How to complete this task ::
Line by line, return the material below exactly as it reads.

___

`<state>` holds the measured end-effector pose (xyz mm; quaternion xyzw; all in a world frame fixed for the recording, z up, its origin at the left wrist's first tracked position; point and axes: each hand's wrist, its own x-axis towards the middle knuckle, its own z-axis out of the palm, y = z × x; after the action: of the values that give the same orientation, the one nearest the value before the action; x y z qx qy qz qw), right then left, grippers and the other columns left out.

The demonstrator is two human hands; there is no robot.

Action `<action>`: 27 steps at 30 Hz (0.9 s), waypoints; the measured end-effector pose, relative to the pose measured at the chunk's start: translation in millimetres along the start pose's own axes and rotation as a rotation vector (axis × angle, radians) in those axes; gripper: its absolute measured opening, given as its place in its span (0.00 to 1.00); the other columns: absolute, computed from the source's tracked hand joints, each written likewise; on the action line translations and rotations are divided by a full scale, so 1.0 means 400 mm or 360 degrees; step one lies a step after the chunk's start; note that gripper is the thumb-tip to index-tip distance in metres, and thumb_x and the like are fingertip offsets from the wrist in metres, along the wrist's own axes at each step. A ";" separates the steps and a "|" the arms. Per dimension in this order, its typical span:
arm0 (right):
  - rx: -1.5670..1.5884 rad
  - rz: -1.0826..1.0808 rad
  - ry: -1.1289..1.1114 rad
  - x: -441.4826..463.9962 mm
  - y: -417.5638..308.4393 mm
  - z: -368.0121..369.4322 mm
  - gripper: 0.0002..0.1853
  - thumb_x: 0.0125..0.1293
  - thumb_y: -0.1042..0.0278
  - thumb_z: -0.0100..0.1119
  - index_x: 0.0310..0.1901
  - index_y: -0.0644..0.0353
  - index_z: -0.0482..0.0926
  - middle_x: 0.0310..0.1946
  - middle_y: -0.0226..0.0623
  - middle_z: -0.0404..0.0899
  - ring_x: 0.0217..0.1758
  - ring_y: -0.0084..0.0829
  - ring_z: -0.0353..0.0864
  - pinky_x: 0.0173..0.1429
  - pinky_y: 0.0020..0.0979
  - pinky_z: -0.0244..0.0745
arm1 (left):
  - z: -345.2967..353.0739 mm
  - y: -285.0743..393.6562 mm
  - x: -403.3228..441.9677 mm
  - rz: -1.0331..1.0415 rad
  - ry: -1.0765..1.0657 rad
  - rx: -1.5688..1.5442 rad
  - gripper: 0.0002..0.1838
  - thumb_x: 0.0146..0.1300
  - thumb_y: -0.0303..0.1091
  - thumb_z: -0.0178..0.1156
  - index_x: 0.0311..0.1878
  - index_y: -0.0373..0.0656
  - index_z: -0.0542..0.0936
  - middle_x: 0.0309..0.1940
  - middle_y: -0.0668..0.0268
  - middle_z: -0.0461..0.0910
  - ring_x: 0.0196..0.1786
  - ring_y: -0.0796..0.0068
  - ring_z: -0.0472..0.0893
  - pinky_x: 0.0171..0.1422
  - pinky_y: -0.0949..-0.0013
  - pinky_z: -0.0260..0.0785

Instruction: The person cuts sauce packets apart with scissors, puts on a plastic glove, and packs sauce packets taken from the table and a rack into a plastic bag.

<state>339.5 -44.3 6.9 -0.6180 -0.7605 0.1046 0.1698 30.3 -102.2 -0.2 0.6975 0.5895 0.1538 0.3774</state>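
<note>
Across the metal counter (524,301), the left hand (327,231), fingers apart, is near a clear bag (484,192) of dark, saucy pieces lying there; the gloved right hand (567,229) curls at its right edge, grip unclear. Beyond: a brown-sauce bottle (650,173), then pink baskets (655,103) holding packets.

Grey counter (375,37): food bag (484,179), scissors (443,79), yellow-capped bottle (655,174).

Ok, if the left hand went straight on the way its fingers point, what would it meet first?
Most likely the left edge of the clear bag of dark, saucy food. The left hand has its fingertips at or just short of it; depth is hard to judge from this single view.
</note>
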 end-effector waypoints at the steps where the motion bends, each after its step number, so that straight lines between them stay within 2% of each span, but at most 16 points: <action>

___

Reply ::
`<state>` holds the measured end-effector pose (xyz mm; quaternion xyzw; all in a world frame fixed for the recording, z up, its origin at the left wrist's first tracked position; point and axes: each hand's wrist, its own x-axis towards the middle knuckle, its own z-axis out of the palm, y = z × x; after the action: of the values that give the same orientation, the one nearest the value before the action; x y z qx qy qz qw), right then left, grippers and the other columns left out.

The demonstrator is two human hands; there is no robot.

Action `<action>`: 27 steps at 30 Hz (0.9 s), waypoints; the measured end-effector pose, relative to the pose measured at the chunk's start: translation in millimetres along the start pose's own axes and rotation as a rotation vector (axis × angle, radians) in those axes; gripper: its absolute measured opening, given as its place in its span (0.00 to 1.00); the other columns: absolute, computed from the source's tracked hand joints, each written likewise; on the action line translations and rotations are divided by a full scale, so 1.0 means 400 mm or 360 degrees; step one lies a step after the chunk's start; note that gripper is the thumb-tip to index-tip distance in metres, and thumb_x and the like are fingertip offsets from the wrist in metres, along the wrist's own axes at each step. A ";" separates the steps and a "|" the arms. Per dimension in this order, its typical span:
arm0 (right):
  - rx: -1.5670..1.5884 rad
  - rz: -1.0826..1.0808 rad
  - ry: -1.1289..1.1114 rad
  - x: -441.4826..463.9962 mm
  - y: -417.5638..308.4393 mm
  - z: -368.0121..369.4322 mm
  - gripper: 0.0002..0.1853
  - thumb_x: 0.0125..0.1293
  - thumb_y: -0.1042..0.0278
  - thumb_z: -0.0100..0.1119
  - index_x: 0.0310..0.1901
  - index_y: -0.0644..0.0353
  - index_z: -0.0482..0.0926
  - middle_x: 0.0310..0.1946
  - middle_y: -0.0226..0.0623
  - middle_z: -0.0404..0.0899
  - ring_x: 0.0217..0.1758
  - ring_y: -0.0084..0.0829
  - ring_z: -0.0353..0.0864
  - pinky_x: 0.0173..0.1429
  - pinky_y: 0.0020..0.0979
  - pinky_z: -0.0244..0.0745
arm1 (left):
  - z: -345.2967..353.0739 mm
  - y: -285.0743..393.6562 mm
  - x: -403.3228..441.9677 mm
  - rz: -1.0331..1.0415 rad
  - ry: -1.0765..1.0657 rad
  - rx: -1.5688..1.5442 rad
  - gripper: 0.0002..0.1838
  - thumb_x: 0.0146..0.1300
  - thumb_y: -0.0303..0.1091
  - thumb_z: -0.0178..0.1156
  - index_x: 0.0311..0.1878
  - index_y: -0.0373..0.0656
  - index_z: -0.0542..0.0936
  - middle_x: 0.0309..0.1940
  - middle_y: -0.0668..0.0268
  - middle_z: -0.0461..0.0910
  - ring_x: 0.0196..0.1786
  - ring_y: -0.0796..0.0068
  - ring_z: -0.0472..0.0893
  - pinky_x: 0.0171..0.1422
  - pinky_y: -0.0949..-0.0013
  - pinky_z: -0.0260..0.0785

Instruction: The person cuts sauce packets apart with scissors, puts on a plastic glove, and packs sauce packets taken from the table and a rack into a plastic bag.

<state>339.5 -44.3 6.9 -0.6180 -0.7605 0.1046 0.1698 30.3 -102.2 -0.2 0.6975 0.5895 0.1538 0.3774</state>
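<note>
Across the metal counter (524,301), the left hand (327,231), fingers apart, is near a clear bag (484,192) of dark, saucy pieces lying there; the gloved right hand (567,229) curls at its right edge, grip unclear. Beyond: a brown-sauce bottle (650,173), then pink baskets (655,103) holding packets.

Grey counter (375,37): food bag (484,179), scissors (443,79), yellow-capped bottle (655,174).

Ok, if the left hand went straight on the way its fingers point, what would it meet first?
Most likely the left edge of the clear bag of dark, saucy food. The left hand has its fingertips at or just short of it; depth is hard to judge from this single view.
</note>
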 end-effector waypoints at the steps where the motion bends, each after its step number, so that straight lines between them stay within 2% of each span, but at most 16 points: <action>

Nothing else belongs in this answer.